Where to look: Goldman Sachs slashed its S&P (SPY) target to 3,600 last week. The equity team recommends defensive positioning amid uncertainty. With surging rates short duration will outperform long duration and investors should own stocks with “quality” characteristics like strong balance sheets, stable sales growth and high returns on capital.

BofA’s Bull Bear Indicator hit max bearish at 0 again. But with housing close to traditionally recession levels they spy “diamonds in the rough” in stocks and credit absent a “financial event”: SPDR Homebuilders (XHB), Russell 2000 (RTY), Philadelphia Semiconductor (SOX), emerging markets (VWO) (EEM), investment grade bonds (LQD) and high-yield bonds (HYG).

In bonds, MKM says (TLT) is down “nearly 32% from its level late last year.”

“Some of this was a necessary adjustment as rates were too low and very out of whack with the business cycle last year. What a difference nine months makes: we now have a 4.6% peak Fed funds rate priced into the market (the expectation was for only 75 bps of rate hikes during 2022 at the end of last year), the 10-year Treasury yield has more than doubled (TBT) (TLT), and inflation expectations have been cut by one-third (from their March highs).” (0 comment)

Cable crash

Sterling dropped to its lowest level against the U.S. dollar in history Monday before bouncing back off the lows of the session. The pound (FXB) fell to $1.0350, sliding below $1.04 for the first time ever, before buyers moved in. The cable cross rate is now around $1.07, still -1.3%. The pound is continuing its selloff from Friday after new Chancellor of the Exchequer Kwasi Kwarteng unveiled a budget of tax cuts and spending that worried traders.

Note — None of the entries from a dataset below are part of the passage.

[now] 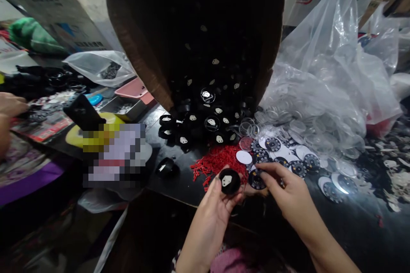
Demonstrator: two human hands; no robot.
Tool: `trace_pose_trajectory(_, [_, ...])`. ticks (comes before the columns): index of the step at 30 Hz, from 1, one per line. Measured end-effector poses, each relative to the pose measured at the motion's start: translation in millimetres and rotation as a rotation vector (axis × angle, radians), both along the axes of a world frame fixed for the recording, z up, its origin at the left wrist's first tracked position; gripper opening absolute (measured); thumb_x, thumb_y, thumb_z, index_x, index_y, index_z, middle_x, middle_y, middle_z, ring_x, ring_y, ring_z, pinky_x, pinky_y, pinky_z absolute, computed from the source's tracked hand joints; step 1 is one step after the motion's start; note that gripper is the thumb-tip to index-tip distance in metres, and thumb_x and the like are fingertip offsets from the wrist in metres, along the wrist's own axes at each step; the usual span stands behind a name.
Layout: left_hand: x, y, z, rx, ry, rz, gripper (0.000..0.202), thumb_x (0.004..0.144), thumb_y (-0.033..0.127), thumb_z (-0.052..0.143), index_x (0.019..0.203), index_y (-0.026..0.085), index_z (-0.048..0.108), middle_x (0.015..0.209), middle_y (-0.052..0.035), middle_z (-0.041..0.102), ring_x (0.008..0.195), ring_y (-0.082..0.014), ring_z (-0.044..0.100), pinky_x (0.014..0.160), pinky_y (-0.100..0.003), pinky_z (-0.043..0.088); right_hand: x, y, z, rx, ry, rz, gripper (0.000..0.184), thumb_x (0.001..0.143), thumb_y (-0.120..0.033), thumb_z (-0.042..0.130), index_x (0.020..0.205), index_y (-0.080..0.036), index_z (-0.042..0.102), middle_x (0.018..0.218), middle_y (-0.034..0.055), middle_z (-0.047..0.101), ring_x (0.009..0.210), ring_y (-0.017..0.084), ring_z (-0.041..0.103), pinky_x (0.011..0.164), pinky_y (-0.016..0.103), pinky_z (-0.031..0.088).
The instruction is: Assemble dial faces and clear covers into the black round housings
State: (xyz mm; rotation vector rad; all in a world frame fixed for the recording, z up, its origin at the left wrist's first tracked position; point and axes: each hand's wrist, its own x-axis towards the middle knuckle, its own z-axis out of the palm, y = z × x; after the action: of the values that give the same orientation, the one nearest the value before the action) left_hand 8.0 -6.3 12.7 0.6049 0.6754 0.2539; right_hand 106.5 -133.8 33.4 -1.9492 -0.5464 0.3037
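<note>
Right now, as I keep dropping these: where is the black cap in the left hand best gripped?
Likely at its rim, from below: the left hand pinches the black cap across its round wall, flat face uncovered. The right hand holds a printed disc beside it.

Dim, murky view — glare on clear plastic, blurred, stretched edges — deep shadows.
</note>
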Motion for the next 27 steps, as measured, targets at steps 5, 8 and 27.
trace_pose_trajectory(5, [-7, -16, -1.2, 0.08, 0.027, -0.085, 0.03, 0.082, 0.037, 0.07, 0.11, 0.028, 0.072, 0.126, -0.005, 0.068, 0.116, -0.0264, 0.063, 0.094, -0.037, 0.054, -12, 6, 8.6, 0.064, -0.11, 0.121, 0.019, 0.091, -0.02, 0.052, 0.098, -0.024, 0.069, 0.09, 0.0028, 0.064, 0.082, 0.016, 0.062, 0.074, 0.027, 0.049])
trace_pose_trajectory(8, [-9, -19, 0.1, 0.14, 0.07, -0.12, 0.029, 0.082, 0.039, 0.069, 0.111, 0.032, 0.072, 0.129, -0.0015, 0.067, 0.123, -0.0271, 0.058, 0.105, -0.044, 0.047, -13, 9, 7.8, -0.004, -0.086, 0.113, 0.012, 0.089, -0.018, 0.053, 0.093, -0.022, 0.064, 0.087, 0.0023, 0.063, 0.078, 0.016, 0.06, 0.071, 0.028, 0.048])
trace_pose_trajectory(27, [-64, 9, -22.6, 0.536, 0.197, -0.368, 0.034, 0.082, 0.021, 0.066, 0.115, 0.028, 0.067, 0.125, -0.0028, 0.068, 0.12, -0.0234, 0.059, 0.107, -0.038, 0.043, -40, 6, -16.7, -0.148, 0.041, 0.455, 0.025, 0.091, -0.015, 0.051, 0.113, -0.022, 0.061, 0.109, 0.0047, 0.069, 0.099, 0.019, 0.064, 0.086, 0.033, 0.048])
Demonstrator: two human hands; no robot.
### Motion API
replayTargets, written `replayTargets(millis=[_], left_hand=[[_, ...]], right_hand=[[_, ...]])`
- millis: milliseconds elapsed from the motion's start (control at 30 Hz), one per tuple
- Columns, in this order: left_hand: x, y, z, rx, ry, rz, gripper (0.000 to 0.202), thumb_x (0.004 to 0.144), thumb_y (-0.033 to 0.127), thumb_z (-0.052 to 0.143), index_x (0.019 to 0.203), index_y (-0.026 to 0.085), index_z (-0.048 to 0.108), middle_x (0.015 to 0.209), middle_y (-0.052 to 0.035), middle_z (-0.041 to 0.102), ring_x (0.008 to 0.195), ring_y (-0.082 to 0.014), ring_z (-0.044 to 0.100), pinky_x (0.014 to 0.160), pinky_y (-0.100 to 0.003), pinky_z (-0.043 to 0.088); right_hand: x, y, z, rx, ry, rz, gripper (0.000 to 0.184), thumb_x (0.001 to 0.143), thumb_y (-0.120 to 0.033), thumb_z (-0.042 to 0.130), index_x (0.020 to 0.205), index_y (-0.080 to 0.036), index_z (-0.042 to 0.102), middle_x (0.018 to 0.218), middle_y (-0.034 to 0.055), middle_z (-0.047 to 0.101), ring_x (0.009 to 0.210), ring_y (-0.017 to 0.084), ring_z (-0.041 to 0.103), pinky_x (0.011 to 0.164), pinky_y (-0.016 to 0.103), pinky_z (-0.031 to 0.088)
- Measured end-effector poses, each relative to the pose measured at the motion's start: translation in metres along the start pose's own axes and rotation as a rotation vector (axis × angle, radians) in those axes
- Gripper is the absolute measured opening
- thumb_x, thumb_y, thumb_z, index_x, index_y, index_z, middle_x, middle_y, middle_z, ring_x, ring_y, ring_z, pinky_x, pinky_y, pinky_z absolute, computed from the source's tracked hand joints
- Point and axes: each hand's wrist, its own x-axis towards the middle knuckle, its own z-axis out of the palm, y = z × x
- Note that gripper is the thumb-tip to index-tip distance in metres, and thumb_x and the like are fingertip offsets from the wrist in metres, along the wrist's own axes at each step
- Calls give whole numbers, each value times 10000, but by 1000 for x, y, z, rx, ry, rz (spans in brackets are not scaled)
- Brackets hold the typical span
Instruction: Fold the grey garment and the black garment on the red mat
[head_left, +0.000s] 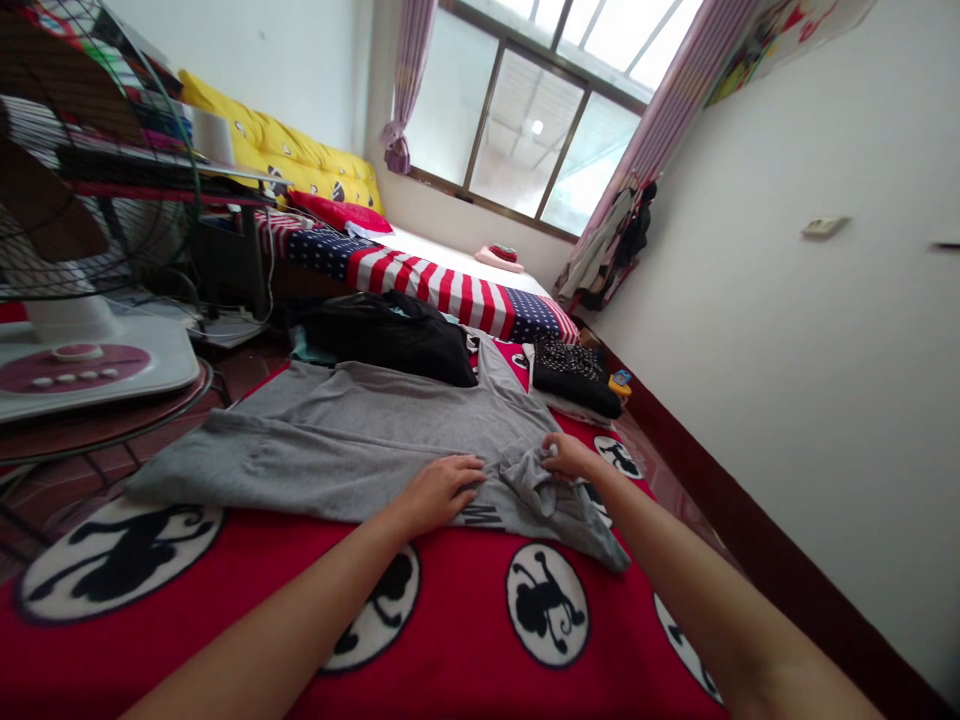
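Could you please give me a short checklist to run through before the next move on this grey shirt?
1. Left hand flat on the grey shirt, pinning it: ok.
2. Right hand gripping the bunched sleeve: ok.
3. Shirt body lying smooth: not ok, the fabric is rumpled near the right hand.
4. Shirt fully on the red blanket: cannot tell, the far left edge may overhang.
5. Black clothes clear of the shirt: not ok, they lie against its far edge.
6. Fan base clear of the shirt: ok.
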Motion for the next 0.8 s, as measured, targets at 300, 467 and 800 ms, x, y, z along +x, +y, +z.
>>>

“Cable’s ‘flash crash’ to a record low 1.0350 overnight came as a surprise, however the direction of travel did not, given the dim view that the market has taken on UK assets since Chancellor Kwarteng’s fiscal announcements on Friday,” Michael Brown, head of market intelligence at Caxton said. “Clearly, investors are becoming increasingly concerned about the unsustainable path that UK borrowing is now on, and the worsening twin deficit problem that the UK will face.”

The U.K. 2-year gilt yield is soaring 55 basis points to 4.47%. The 10-year yield topped 4% for the first time since 2010. (5 comments)

October Prime

E-commerce giant Amazon (AMZN) has scheduled another big sale on October 11 & October 12 called Prime Early Access. This global shopping event exclusive to Prime members will be held in 15 countries.

The new 48-hour event gives Prime members exclusive early access to discounted holiday deals. The “Prime Early Access Sale” follows Amazon’s annual Prime Day on July 12 and 13. (0 comments)

Musk deposition

Tesla (TSLA) CEO Elon Musk is scheduled to spend the next few days with lawyers for Twitter (TWTR), answering questions ahead of an October trial that will determine whether he must carry through with his $44B offer to acquire the social media platform.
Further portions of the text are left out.